PROBLEM DESCRIPTION:
Your response should consist solely of the records, written out exactly.

Start of DATA EXCERPTS

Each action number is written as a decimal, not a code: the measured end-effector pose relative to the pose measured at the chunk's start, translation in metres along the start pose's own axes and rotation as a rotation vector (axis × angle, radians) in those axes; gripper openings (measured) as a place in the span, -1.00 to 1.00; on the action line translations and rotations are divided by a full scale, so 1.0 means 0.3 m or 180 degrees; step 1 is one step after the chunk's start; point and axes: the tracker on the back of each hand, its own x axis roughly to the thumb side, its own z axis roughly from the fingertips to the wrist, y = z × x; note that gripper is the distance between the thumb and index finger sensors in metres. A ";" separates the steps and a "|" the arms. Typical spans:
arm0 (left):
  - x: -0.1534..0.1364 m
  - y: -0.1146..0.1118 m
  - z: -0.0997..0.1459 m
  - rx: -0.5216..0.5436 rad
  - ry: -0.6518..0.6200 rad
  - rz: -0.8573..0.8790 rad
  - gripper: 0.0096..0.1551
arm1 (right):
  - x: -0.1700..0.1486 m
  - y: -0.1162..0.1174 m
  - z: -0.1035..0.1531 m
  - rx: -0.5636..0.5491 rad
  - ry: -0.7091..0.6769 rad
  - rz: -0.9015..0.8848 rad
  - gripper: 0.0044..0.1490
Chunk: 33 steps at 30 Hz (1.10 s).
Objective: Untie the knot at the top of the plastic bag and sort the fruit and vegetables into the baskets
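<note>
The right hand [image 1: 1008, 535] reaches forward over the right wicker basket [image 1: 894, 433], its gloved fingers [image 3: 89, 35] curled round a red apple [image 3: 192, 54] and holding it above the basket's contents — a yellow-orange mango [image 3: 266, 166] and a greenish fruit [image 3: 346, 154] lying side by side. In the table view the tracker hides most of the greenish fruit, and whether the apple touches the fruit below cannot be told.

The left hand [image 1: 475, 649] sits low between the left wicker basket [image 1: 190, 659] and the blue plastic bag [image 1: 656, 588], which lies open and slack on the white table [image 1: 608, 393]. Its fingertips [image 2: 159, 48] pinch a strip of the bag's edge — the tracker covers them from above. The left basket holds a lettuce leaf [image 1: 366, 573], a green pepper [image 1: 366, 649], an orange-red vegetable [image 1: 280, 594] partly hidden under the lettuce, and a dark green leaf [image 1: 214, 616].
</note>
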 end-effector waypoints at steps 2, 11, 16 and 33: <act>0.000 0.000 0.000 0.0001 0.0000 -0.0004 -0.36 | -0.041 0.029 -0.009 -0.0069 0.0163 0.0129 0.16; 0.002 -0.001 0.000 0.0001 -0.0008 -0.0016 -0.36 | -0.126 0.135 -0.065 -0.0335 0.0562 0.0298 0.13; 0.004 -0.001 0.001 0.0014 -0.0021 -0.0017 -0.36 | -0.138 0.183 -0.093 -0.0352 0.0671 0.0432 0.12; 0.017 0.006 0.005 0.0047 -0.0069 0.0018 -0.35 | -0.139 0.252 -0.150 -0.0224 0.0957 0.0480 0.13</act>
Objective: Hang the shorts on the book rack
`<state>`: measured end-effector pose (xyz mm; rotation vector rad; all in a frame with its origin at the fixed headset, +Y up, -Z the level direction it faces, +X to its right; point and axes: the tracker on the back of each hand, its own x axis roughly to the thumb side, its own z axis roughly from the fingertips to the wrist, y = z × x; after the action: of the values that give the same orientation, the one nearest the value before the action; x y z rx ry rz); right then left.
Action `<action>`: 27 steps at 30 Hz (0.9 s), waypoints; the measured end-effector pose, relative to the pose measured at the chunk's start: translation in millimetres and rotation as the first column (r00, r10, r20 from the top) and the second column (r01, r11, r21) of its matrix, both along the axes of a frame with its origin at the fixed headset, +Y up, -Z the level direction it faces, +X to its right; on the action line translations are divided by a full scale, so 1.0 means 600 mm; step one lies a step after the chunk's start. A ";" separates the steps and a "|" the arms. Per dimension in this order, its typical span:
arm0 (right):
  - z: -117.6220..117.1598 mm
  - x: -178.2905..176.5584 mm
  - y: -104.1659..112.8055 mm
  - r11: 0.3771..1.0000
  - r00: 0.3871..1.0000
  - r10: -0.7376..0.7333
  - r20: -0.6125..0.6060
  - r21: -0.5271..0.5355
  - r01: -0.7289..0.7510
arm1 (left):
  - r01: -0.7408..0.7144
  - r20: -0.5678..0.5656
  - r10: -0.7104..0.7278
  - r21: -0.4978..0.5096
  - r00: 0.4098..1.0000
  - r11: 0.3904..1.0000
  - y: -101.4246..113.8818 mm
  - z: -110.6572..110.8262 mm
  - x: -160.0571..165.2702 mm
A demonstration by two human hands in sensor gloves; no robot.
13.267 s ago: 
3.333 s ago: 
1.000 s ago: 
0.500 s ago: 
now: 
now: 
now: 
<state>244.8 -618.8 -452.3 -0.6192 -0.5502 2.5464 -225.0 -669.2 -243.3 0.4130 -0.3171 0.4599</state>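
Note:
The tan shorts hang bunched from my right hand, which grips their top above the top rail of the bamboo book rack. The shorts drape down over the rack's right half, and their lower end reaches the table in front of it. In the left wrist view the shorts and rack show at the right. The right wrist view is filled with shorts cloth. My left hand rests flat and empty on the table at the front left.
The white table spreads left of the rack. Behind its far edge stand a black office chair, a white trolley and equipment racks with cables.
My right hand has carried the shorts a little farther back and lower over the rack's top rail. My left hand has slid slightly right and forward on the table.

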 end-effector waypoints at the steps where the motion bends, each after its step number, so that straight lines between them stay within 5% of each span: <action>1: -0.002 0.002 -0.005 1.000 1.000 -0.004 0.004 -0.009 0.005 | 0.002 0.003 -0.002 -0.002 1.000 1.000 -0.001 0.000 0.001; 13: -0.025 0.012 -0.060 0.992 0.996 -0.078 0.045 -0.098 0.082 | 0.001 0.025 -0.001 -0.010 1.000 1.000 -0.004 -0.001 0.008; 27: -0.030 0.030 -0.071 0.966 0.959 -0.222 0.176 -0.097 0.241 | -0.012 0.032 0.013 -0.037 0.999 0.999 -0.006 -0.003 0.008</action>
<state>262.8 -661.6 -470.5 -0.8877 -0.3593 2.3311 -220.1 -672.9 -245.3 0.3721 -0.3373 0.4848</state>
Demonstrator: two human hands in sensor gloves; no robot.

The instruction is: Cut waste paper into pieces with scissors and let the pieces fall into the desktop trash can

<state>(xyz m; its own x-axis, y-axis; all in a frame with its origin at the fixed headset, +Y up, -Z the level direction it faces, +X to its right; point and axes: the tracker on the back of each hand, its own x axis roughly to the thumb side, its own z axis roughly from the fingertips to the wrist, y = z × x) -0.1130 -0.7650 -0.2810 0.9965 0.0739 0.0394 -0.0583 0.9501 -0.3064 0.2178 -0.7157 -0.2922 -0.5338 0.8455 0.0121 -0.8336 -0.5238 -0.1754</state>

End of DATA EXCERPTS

RESULT OF THIS EXERCISE:
Each action number is written as a decimal, not a code: the measured end-effector pose relative to the pose measured at the chunk's start, translation in metres along the start pose's own axes and rotation as a rotation vector (axis × angle, radians) in those axes; gripper openings (measured) as a place in the span, -1.00 to 1.00; on the action line translations and rotations are divided by a full scale, so 1.0 means 0.3 m or 180 degrees; step 1 is one step after the chunk's start; point and axes: the tracker on the back of each hand, its own x axis roughly to the thumb side, its own z axis roughly from the fingertips to the wrist, y = z × x; note that gripper is the distance between the thumb and index finger sensors in metres. A ";" separates the steps and a "|" the arms. Typical spans:
arm0 (left):
  - x: -0.1534..0.1364 m
  - y: -0.1146..0.1118 m
  - z: -0.0997..0.1459 m
  - rx: -0.5216..0.5436 rad
  - ry: -0.6518..0.6200 rad
  - rz: -0.8573..0.8790 rad
  - gripper: 0.0096..0.1551
arm1 (right):
  - x: -0.1700..0.1486 m
  - y: -0.1162..0.1174 m
  - z: -0.1035..0.1531 m
  - rx: -0.5636..0.5491 rad
  - ry: -0.7091..0.6769 rad
  - rz: -0.9015..0.8848 rad
  - gripper: 0.0044..0.1490
Chunk: 33 steps at 30 Hz (1.10 s).
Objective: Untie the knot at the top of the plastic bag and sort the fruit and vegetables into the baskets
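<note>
The right hand [image 1: 1008, 535] reaches forward over the right wicker basket [image 1: 894, 433], its gloved fingers [image 3: 89, 35] curled round a red apple [image 3: 192, 54] and holding it above the basket's contents — a yellow-orange mango [image 3: 266, 166] and a greenish fruit [image 3: 346, 154] lying side by side. In the table view the tracker hides most of the greenish fruit, and whether the apple touches the fruit below cannot be told.

The left hand [image 1: 475, 649] sits low between the left wicker basket [image 1: 190, 659] and the blue plastic bag [image 1: 656, 588], which lies open and slack on the white table [image 1: 608, 393]. Its fingertips [image 2: 159, 48] pinch a strip of the bag's edge — the tracker covers them from above. The left basket holds a lettuce leaf [image 1: 366, 573], a green pepper [image 1: 366, 649], an orange-red vegetable [image 1: 280, 594] partly hidden under the lettuce, and a dark green leaf [image 1: 214, 616].
</note>
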 end-effector waypoints at steps 2, 11, 16 and 33: <act>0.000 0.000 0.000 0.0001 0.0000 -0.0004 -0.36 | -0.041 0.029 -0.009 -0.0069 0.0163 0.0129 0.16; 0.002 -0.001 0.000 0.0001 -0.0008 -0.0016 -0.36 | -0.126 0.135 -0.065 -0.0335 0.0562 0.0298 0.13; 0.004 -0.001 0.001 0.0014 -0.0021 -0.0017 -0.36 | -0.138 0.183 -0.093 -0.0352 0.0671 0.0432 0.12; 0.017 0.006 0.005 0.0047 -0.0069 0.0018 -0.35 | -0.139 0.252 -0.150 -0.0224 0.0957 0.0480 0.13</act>
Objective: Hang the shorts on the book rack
`<state>`: measured end-effector pose (xyz mm; rotation vector rad; all in a frame with its origin at the fixed headset, +Y up, -Z the level direction it faces, +X to its right; point and axes: the tracker on the back of each hand, its own x axis roughly to the thumb side, its own z axis roughly from the fingertips to the wrist, y = z × x; after the action: of the values that give the same orientation, the one nearest the value before the action; x y z rx ry rz); right then left.
Action `<action>`: 27 steps at 30 Hz (0.9 s), waypoints; the measured end-effector pose, relative to the pose measured at the chunk's start: translation in millimetres and rotation as the first column (r00, r10, r20 from the top) and the second column (r01, r11, r21) of its matrix, both along the axes of a frame with its origin at the fixed headset, +Y up, -Z the level direction it faces, +X to its right; on the action line translations are divided by a full scale, so 1.0 means 600 mm; step one lies a step after the chunk's start. A ";" separates the steps and a "|" the arms. Per dimension in this order, its typical span:
arm0 (right):
  - z: -117.6220..117.1598 mm
  - x: -178.2905..176.5584 mm
  - y: -104.1659..112.8055 mm
  - r11: 0.3771..1.0000
  - r00: 0.3871..1.0000
  - r10: -0.7376..0.7333
  - r20: -0.6125..0.6060
  - r21: -0.5271..0.5355
  - r01: -0.7289..0.7510
arm1 (left):
  - r01: -0.7408..0.7144
  - r20: -0.5678..0.5656
  - r10: -0.7104..0.7278
  - r21: -0.4978..0.5096
  - r00: 0.4098..1.0000
  - r11: 0.3904..1.0000
  - y: -101.4246..113.8818 mm
  - z: -110.6572..110.8262 mm
  - x: -160.0571..165.2702 mm
A demonstration by two human hands in sensor gloves; no robot.
13.267 s ago: 
3.333 s ago: 
1.000 s ago: 
0.500 s ago: 
now: 
now: 
now: 
<state>244.8 -618.8 -452.3 -0.6192 -0.5502 2.5464 -225.0 -669.2 -243.3 0.4130 -0.3171 0.4599</state>
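Note:
The tan shorts hang bunched from my right hand, which grips their top above the top rail of the bamboo book rack. The shorts drape down over the rack's right half, and their lower end reaches the table in front of it. In the left wrist view the shorts and rack show at the right. The right wrist view is filled with shorts cloth. My left hand rests flat and empty on the table at the front left.
The white table spreads left of the rack. Behind its far edge stand a black office chair, a white trolley and equipment racks with cables.
My right hand has carried the shorts a little farther back and lower over the rack's top rail. My left hand has slid slightly right and forward on the table.
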
 end-effector waypoints at the steps where the motion bends, each after its step number, so that straight lines between them stay within 5% of each span: <action>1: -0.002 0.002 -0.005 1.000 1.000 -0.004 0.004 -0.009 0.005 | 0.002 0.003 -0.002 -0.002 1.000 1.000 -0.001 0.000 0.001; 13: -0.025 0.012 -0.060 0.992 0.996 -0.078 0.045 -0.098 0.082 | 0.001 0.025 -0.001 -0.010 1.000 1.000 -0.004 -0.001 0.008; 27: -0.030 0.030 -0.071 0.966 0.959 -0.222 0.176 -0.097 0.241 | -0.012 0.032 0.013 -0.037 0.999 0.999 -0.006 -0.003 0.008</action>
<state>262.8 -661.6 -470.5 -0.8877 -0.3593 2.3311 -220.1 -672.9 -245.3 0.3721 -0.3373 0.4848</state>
Demonstrator: two human hands in sensor gloves; no robot.

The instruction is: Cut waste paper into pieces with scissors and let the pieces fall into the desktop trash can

<state>(xyz m; its own x-axis, y-axis; all in a frame with its origin at the fixed headset, +Y up, -Z the level direction it faces, +X to its right; point and axes: the tracker on the back of each hand, its own x axis roughly to the thumb side, its own z axis roughly from the fingertips to the wrist, y = z × x) -0.1130 -0.7650 -0.2810 0.9965 0.0739 0.0394 -0.0583 0.9501 -0.3064 0.2178 -0.7157 -0.2922 -0.5338 0.8455 0.0121 -0.8336 -0.5238 -0.1754</state>

No further answer will be given.